Hastings attacks Rauner for misleading school funding data
Sen. Mike Hastings (D-Tinley Park) called Gov. Bruce Rauner to task for allegedly leaking to the media misleading funding information about the school funding measure Senate Bill 1.
At a press conference, Hastings and fellow Sens. Andy Manar (D-Bunker Hill), Toi Hutchinson (D-Chicago Heights) and Iris Martinez (D-Chicago) denounced the funding figures that were reported by the Kankakee Times and that Manar said had been leaked by Rauner's office.
SB1, which passed the Senate on May 17, is designed to change the way funding is distributed to schools throughout the state. According to a press release issued by Hastings' office, the bill would not reduce funding to any schools but would increase it to schools that are not currently at proper levels.
However, according to the article published by the Times, many downstate school districts, including in Kankakee County, would see a reduction in funding. The article said that the county's 12 school districts would see a $1.15 million per year reduction in funding — a 2 percent decrease from 2015 funding levels. The decrease would not take effect for at least two years because of a "hold harmless" clause attached to the bill.
Manar, the bill's sponsor, said the reported numbers were based on an older version of the bill. According to the Times, the numbers came from the Illinois State Board of Education (ISBE) website and had been posted during summer 2016.

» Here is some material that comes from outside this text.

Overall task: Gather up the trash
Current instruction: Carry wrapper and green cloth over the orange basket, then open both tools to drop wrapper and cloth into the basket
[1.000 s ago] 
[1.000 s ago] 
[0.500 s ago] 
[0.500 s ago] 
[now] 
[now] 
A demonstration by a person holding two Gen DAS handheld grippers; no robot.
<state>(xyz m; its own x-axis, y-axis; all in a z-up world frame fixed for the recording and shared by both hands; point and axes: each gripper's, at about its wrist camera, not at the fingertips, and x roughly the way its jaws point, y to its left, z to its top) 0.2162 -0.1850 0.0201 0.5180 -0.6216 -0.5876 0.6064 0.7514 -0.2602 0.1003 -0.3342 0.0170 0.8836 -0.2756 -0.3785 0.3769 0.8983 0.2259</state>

The Rauner administration responded by questioning how readily available information could be considered "leaked."
“The Senate Democrats today jumped the shark,” Eleni Demertzis, a spokesperson for Rauner, said in a statement. “One cannot leak something that is on a public website. Their false and outrageous accusations have been disproven, and they should apologize for manufacturing blatantly false accusations.”

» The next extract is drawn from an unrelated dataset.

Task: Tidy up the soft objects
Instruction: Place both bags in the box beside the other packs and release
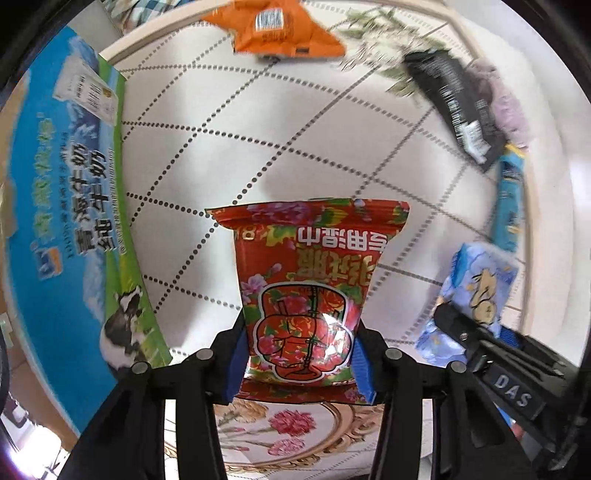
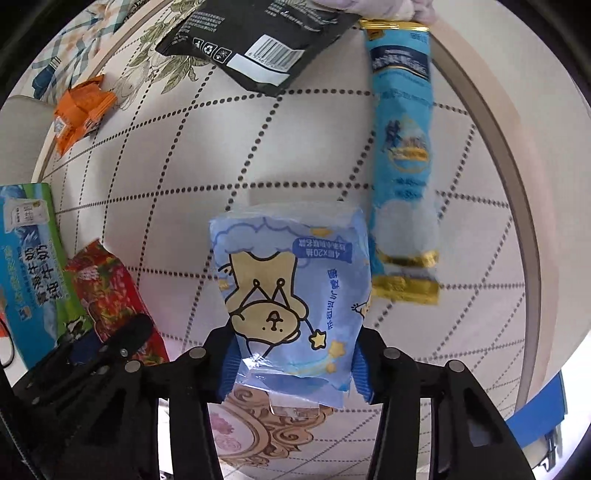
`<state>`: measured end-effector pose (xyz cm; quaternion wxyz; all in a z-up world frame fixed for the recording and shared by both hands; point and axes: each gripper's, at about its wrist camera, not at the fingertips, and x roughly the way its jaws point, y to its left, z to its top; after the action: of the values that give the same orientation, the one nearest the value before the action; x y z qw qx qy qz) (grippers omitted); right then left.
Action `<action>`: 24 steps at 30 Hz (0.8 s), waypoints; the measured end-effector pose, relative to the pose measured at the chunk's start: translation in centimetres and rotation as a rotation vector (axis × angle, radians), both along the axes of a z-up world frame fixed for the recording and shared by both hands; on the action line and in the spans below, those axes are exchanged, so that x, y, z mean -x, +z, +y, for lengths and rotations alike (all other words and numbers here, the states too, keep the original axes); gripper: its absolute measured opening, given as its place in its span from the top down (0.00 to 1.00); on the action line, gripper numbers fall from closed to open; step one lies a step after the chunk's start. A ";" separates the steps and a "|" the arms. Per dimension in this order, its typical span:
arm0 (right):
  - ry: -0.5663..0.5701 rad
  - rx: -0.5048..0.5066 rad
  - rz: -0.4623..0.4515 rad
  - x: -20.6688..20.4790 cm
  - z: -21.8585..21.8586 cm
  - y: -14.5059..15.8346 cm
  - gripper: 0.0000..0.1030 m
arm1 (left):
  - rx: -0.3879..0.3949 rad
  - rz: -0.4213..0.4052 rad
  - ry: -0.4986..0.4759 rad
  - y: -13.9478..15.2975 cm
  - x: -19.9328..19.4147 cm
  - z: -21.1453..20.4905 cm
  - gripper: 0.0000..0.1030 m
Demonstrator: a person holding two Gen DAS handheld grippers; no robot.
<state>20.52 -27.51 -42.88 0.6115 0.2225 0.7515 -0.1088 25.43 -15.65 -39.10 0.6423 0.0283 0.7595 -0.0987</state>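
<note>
My left gripper [image 1: 300, 363] is shut on a red floral wet-wipe packet [image 1: 308, 280] and holds it over the white quilted table cover [image 1: 229, 147]. My right gripper [image 2: 295, 363] is shut on a light blue tissue pack with a bear print [image 2: 295, 295]. The blue pack and right gripper also show at the right of the left wrist view [image 1: 476, 291]. The red packet shows at the left of the right wrist view [image 2: 110, 295]. An orange packet [image 1: 280, 29], a black pouch [image 1: 454, 103] and a long blue stick pack [image 2: 402, 147] lie farther out.
A blue and green milk carton box [image 1: 62, 206] stands along the left, also in the right wrist view [image 2: 29, 266]. A purple fluffy item [image 1: 506, 107] lies behind the black pouch. The round table's rim [image 2: 517, 206] curves on the right. A floral gold-patterned patch [image 1: 284, 435] lies beneath the grippers.
</note>
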 end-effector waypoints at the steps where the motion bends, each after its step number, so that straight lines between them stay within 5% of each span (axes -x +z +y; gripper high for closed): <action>1: -0.004 -0.007 -0.008 0.5 0.1 0.4 0.50 | 0.012 -0.010 0.003 0.7 0.2 0.0 0.57; 9: 0.025 -0.073 -0.122 3.0 2.4 6.9 0.50 | 0.137 -0.152 0.054 10.0 0.2 2.1 0.57; 15: 0.127 -0.133 -0.242 0.1 6.0 13.9 0.50 | 0.181 -0.286 0.112 17.7 -1.1 9.5 0.57; 20: 0.225 -0.194 -0.318 -2.6 10.4 18.7 0.50 | 0.112 -0.348 0.163 19.8 -1.5 17.3 0.57; 24: 0.317 -0.199 -0.346 -5.4 16.2 20.3 0.50 | 0.035 -0.341 0.237 18.4 -2.5 23.9 0.57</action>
<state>25.97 -11.36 -22.58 0.7153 0.1765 0.6683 0.1027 27.94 8.29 -20.66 0.7690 -0.0563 0.6361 -0.0296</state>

During the press conference, Manar admitted a new ISBE analysis was not available before the Senate passed the bill, so he couldn't refute the previous analysis with new data. Senators who voted for the revised bill did so without seeing an analysis of the plan or knowing how it would affect funding for school districts, he further admitted, saying that's not out of the ordinary.
"We’ve requested them," Manar said. "It takes time. I don’t think there is anything going on here other than what the normal process is."
Hastings accused Rauner of bringing Washington politics to Springfield and argued that the conflict over the funding data is happening despite Rauner's having had the correct numbers all along.
"Not only did he fail to provide the correct information, but he leaked the numbers through one of his political organizations," Hastings said. "He has compromised his integrity, and he has compromised his administration. This is another example of his gross mismanagement of another agency in the state of Illinois. And that is embarrassing."